■ Work request ■
Exact reproduction of all the data is required, with pictures excluded.
<<<<
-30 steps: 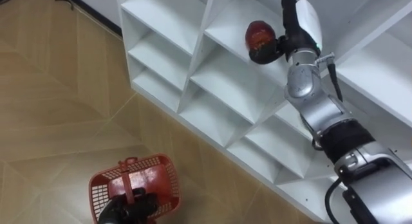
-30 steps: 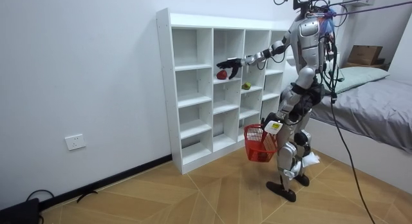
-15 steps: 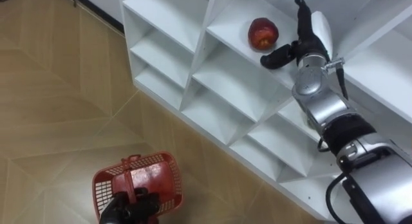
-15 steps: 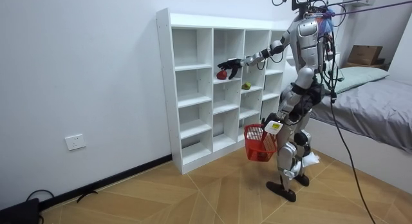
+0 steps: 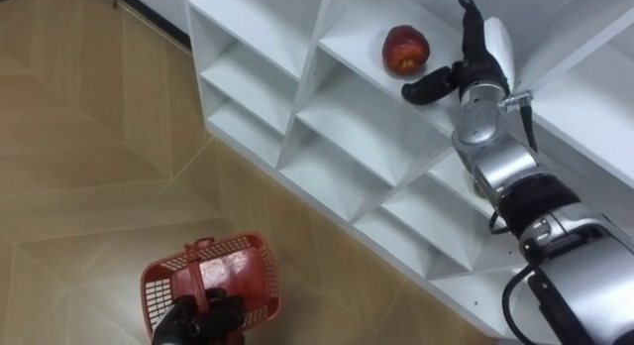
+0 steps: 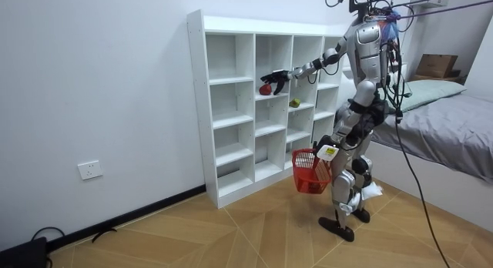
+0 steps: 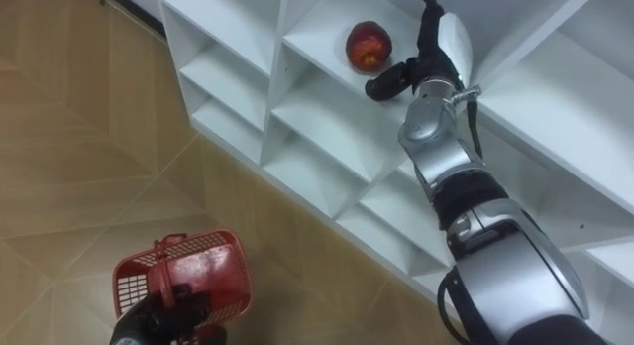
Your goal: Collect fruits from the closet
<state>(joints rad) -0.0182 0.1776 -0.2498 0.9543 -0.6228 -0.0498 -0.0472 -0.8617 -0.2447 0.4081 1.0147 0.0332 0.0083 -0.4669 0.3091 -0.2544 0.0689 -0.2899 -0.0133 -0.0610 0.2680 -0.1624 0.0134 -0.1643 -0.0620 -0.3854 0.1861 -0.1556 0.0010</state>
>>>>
■ Answer box ■
-30 steps: 
-30 steps: 
-15 steps: 
-15 steps: 
+0 steps: 
+0 steps: 
+0 steps: 
Your goal: Collect fruits from the closet
<state>(joints rad) -0.0182 0.1776 -0.2498 0.9543 -0.6228 -0.0498 -0.0472 -0.8617 -0.2447 0.4081 1.0147 0.0332 0.0083 -0.4669 0.3091 -0.2544 0.0689 -0.2899 -0.0133 -0.0610 0.2680 -0.1624 0.0134 -0.1643 -0.0620 -0.3854 0.1861 -0.1556 0.0010</state>

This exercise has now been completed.